> [EXERCISE] Work out how many lines in the entries below include the word "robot". Give nothing but the number.
== RECORDS PROVIDED
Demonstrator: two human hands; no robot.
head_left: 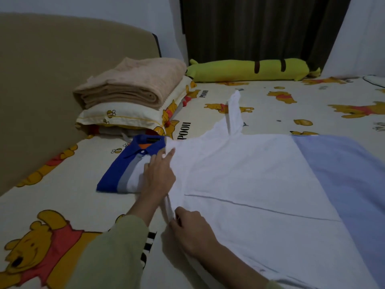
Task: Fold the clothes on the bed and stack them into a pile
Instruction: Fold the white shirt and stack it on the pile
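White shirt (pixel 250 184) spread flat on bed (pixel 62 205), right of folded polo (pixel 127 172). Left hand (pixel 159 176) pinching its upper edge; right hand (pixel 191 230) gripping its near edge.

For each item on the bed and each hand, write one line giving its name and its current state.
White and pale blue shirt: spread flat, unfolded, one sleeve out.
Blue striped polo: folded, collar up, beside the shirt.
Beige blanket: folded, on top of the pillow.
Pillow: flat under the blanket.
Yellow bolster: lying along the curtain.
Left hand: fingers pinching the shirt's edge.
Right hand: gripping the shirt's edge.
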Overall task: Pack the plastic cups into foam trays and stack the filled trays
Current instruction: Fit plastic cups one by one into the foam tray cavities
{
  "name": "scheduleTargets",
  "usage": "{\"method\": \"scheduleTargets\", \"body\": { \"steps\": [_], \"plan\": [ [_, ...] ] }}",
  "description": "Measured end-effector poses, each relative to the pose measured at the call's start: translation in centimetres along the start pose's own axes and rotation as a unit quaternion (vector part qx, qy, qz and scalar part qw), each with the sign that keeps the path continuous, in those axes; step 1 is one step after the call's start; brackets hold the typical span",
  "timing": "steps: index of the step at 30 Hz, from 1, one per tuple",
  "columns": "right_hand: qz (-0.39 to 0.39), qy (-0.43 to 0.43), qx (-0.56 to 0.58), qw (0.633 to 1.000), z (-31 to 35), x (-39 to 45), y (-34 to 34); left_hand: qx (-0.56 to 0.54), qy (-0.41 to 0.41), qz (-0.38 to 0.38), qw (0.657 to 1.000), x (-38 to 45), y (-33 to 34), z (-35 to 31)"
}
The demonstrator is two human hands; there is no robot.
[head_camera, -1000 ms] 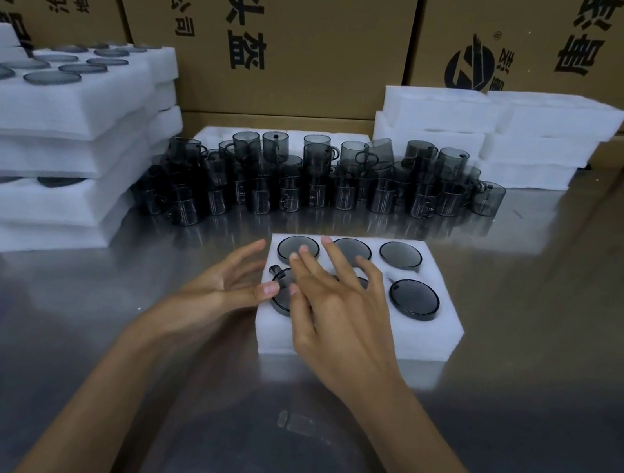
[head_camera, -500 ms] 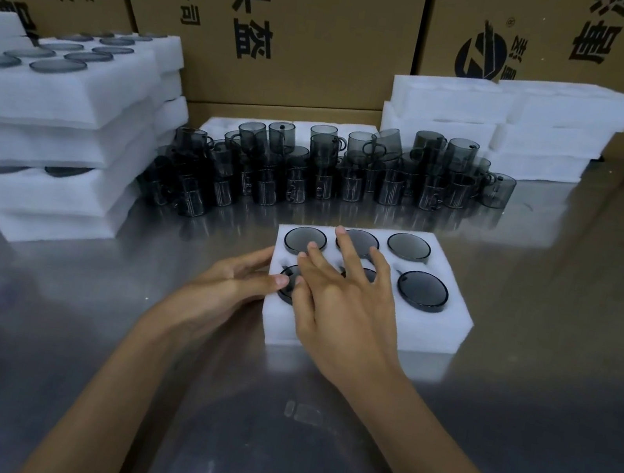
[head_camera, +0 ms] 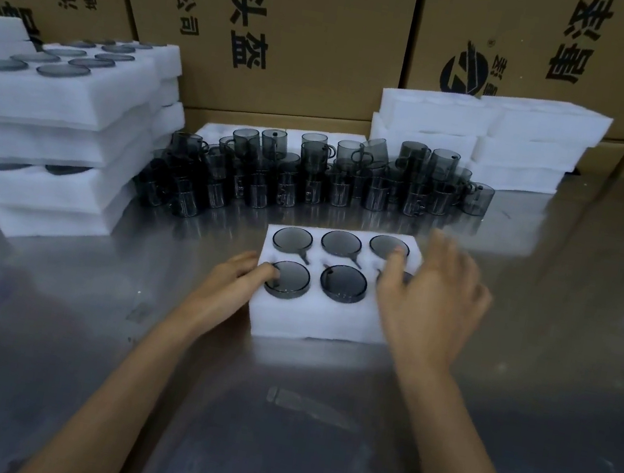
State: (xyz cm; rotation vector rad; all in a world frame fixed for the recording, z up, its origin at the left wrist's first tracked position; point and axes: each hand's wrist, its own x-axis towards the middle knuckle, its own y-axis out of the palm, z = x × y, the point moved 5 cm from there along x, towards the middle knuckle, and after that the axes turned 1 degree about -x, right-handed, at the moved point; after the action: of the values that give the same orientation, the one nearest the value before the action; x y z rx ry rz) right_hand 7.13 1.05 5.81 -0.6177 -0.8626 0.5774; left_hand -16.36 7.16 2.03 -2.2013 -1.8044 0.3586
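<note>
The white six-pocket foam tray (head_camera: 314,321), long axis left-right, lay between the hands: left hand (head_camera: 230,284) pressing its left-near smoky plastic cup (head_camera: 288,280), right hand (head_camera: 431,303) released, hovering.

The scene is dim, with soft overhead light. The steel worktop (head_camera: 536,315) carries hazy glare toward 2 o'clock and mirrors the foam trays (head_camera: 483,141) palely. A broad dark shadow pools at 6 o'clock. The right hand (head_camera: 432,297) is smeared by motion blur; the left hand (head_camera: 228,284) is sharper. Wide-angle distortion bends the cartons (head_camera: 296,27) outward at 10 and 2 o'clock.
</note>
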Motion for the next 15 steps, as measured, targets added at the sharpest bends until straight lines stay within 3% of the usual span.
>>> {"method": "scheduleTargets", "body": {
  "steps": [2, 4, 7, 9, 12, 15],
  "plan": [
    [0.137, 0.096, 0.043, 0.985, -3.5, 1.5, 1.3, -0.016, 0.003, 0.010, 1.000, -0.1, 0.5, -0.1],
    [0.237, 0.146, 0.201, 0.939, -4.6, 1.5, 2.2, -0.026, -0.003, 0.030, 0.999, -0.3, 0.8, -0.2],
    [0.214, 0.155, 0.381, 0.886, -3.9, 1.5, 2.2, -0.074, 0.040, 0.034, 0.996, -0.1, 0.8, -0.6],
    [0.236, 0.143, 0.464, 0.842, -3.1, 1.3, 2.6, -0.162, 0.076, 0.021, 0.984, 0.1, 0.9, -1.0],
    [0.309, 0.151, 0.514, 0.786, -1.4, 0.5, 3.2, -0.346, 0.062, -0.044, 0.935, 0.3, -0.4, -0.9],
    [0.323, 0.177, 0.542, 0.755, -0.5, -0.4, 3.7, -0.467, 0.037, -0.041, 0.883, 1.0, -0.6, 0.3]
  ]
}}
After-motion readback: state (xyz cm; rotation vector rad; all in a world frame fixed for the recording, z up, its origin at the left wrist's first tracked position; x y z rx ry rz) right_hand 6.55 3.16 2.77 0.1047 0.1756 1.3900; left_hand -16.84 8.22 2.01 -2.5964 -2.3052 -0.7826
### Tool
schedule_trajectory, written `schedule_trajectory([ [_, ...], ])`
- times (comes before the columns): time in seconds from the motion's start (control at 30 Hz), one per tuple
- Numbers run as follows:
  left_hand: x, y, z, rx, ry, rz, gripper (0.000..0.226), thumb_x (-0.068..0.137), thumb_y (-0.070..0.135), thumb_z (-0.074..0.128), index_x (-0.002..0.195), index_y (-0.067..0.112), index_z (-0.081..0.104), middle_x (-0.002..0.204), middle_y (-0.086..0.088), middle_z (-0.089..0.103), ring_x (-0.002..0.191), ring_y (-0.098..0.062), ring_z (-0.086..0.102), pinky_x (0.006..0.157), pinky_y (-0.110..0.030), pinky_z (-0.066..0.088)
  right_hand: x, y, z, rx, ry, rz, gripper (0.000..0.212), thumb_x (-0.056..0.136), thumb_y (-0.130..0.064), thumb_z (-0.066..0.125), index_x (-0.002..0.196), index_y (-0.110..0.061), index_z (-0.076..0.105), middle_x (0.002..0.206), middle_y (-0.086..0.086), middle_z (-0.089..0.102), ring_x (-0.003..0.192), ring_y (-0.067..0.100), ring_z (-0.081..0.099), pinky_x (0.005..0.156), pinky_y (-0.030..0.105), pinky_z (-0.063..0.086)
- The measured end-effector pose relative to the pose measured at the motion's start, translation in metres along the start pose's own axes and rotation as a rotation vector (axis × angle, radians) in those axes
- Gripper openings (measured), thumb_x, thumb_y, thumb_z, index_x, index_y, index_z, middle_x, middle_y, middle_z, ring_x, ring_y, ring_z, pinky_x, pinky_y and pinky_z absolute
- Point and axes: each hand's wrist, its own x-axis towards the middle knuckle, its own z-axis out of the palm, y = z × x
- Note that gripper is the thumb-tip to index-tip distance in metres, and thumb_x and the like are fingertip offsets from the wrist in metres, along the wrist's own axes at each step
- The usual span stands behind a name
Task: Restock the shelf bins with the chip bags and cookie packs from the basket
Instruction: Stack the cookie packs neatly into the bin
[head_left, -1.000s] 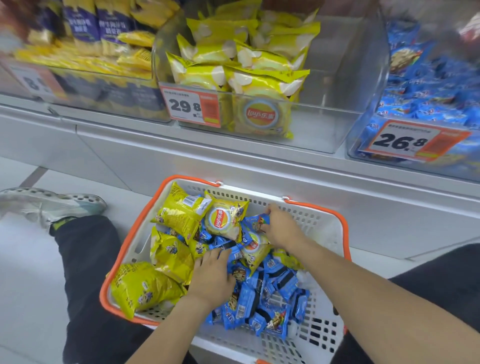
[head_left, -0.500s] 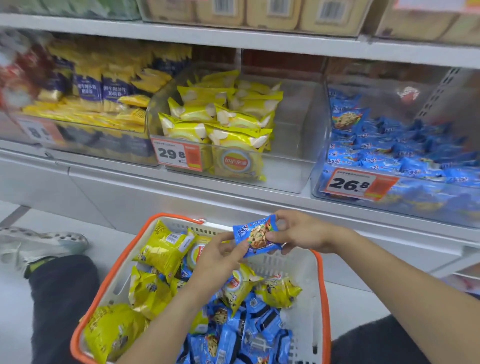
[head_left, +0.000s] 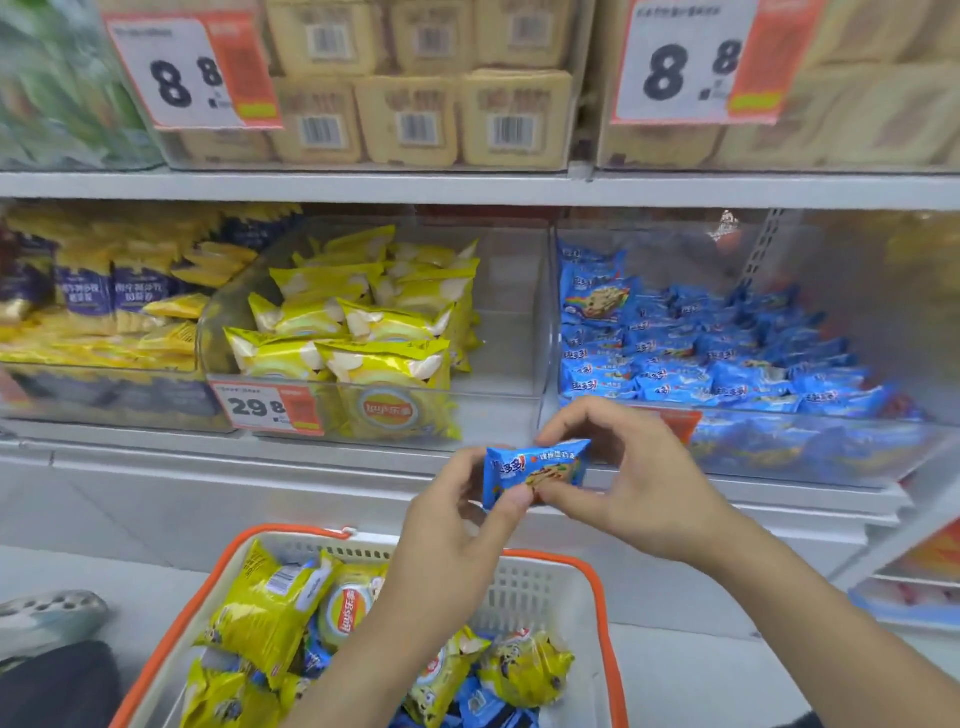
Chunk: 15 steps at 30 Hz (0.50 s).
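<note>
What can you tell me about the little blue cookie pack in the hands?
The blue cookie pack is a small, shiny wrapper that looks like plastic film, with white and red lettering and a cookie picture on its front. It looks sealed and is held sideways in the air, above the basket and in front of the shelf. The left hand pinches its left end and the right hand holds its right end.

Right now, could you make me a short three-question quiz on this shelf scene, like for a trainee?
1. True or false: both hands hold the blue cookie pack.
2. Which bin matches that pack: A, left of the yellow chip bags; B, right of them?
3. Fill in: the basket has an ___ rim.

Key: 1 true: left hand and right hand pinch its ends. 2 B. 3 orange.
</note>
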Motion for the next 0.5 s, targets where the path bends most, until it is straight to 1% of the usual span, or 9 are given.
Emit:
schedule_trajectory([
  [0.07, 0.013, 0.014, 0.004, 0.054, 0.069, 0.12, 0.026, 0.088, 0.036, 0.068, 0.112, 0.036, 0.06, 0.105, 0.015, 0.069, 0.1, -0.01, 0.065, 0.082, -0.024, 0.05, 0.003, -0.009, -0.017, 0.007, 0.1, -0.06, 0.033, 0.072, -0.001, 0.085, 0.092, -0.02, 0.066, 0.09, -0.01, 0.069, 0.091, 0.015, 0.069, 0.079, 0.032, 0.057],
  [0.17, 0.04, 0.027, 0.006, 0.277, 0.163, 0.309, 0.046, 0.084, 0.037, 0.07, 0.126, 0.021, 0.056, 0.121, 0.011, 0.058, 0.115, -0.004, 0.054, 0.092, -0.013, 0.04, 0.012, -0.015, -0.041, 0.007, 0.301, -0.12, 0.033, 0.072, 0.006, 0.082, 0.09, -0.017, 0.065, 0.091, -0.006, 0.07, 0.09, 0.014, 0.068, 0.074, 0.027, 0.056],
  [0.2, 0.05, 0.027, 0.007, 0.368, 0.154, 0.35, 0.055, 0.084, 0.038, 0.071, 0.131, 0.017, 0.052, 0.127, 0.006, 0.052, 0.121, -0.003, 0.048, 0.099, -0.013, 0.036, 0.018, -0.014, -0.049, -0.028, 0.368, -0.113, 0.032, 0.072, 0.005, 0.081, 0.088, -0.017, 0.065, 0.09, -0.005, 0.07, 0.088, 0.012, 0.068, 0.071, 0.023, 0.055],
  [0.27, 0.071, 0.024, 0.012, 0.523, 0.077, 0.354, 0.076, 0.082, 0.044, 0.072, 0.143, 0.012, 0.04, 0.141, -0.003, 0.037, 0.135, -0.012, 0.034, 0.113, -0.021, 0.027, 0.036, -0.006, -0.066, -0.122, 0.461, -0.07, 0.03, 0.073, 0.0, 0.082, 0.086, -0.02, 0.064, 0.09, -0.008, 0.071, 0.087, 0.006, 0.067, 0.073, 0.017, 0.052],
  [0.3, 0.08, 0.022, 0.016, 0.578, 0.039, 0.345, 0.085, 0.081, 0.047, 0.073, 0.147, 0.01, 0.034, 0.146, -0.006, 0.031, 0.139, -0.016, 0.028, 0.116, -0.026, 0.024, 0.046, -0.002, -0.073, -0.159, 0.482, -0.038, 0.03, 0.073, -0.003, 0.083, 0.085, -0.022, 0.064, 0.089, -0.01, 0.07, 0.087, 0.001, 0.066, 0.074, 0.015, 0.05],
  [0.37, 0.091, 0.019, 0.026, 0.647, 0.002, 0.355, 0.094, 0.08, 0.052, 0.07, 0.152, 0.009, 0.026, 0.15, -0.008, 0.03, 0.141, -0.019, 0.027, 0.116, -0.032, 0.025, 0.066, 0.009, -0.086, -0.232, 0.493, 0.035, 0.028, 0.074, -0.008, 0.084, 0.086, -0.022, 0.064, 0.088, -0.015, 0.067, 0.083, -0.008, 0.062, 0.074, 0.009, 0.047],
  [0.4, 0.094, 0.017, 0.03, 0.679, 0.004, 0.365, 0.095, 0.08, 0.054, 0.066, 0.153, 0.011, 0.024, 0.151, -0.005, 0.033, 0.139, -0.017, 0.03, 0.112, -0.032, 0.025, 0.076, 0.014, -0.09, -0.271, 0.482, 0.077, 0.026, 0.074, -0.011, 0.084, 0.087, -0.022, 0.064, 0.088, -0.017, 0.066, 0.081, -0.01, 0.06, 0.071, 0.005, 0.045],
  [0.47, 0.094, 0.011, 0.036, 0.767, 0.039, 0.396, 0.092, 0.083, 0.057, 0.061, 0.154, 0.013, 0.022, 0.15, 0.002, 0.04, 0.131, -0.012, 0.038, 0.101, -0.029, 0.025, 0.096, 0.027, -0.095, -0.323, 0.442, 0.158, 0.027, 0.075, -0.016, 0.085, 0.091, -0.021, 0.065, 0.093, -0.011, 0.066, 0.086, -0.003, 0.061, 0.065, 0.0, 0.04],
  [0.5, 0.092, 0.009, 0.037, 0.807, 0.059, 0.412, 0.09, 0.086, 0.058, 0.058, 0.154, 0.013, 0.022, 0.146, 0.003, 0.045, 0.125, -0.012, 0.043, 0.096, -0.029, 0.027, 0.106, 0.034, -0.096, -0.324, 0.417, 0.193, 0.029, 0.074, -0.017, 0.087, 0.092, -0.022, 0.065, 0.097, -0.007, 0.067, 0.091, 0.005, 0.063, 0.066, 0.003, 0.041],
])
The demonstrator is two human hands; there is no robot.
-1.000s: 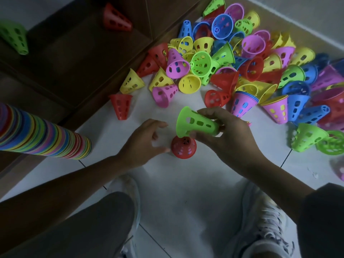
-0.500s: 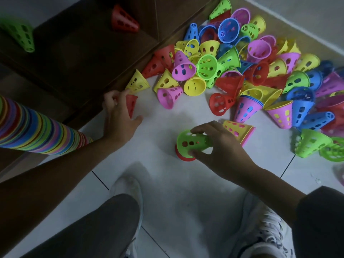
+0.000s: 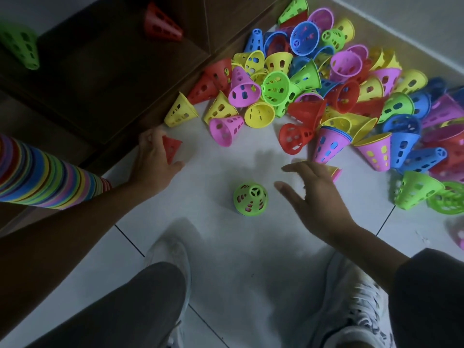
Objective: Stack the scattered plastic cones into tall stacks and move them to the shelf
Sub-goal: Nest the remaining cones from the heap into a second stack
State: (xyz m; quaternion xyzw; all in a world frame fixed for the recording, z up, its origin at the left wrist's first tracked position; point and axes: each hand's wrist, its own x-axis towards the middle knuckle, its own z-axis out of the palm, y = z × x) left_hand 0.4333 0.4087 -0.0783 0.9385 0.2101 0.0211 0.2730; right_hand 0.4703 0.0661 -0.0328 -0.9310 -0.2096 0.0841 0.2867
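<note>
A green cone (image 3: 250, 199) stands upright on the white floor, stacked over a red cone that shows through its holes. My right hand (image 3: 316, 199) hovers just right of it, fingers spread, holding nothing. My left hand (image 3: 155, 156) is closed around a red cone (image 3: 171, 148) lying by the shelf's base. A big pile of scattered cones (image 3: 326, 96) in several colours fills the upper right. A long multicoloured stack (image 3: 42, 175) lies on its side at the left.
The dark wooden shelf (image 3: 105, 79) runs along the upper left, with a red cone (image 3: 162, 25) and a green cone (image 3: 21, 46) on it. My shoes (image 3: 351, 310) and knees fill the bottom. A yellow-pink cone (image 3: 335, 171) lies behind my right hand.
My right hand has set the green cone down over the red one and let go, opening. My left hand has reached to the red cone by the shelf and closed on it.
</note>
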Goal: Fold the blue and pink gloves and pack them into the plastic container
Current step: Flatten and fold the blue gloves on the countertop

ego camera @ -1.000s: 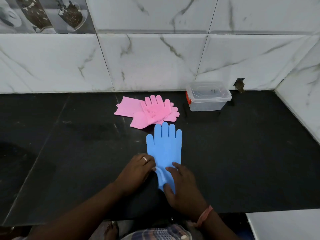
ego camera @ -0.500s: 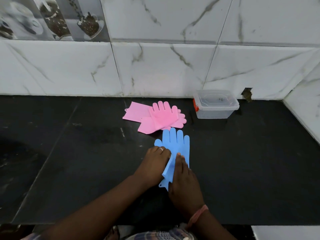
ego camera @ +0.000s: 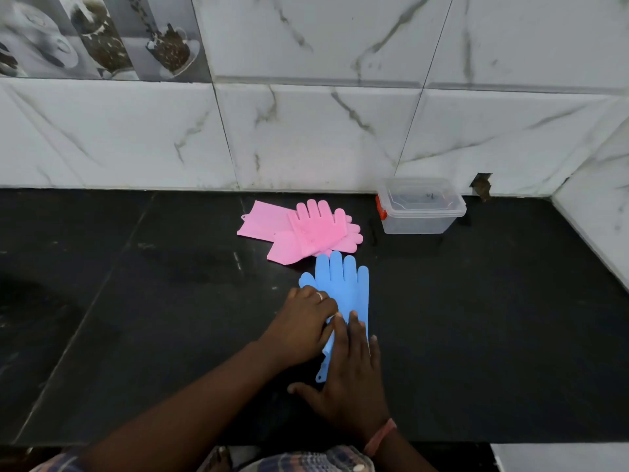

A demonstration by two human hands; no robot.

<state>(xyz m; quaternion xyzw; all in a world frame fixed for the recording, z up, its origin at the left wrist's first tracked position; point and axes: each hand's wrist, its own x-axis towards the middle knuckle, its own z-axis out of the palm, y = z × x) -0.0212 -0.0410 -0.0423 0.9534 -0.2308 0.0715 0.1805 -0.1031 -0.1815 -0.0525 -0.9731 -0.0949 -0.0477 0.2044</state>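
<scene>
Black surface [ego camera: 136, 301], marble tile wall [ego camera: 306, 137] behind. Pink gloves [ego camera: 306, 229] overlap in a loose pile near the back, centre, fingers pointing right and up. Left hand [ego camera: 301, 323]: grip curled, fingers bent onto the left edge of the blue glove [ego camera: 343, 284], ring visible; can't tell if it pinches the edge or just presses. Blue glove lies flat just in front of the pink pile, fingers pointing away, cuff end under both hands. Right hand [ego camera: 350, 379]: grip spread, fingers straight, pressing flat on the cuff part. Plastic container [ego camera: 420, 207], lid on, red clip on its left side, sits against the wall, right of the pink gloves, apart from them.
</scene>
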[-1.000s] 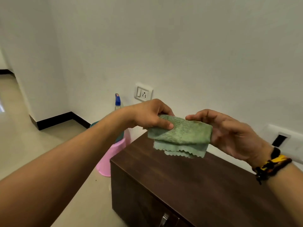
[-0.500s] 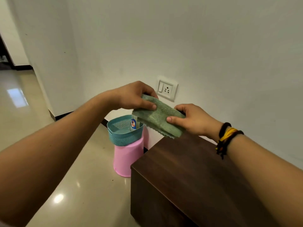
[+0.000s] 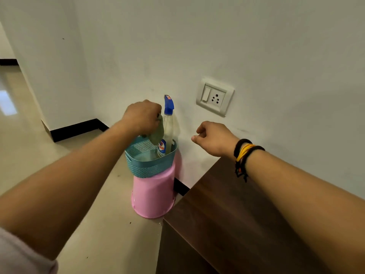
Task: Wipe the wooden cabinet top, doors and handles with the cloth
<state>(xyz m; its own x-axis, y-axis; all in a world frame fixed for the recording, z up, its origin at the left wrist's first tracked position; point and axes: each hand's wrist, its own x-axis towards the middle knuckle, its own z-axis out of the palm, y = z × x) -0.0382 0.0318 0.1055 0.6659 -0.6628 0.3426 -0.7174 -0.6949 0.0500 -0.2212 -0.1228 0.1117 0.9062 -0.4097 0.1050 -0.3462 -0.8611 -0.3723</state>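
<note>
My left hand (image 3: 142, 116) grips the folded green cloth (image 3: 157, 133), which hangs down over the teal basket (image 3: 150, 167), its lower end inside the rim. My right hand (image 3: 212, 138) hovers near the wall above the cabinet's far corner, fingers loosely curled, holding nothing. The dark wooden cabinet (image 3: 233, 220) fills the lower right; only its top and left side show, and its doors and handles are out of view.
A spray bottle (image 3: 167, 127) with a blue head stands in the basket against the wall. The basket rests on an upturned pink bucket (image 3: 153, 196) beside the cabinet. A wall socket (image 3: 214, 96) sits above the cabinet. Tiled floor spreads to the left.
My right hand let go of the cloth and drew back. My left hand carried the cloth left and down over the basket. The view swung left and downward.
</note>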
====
> [EXERCISE RESPONSE] 4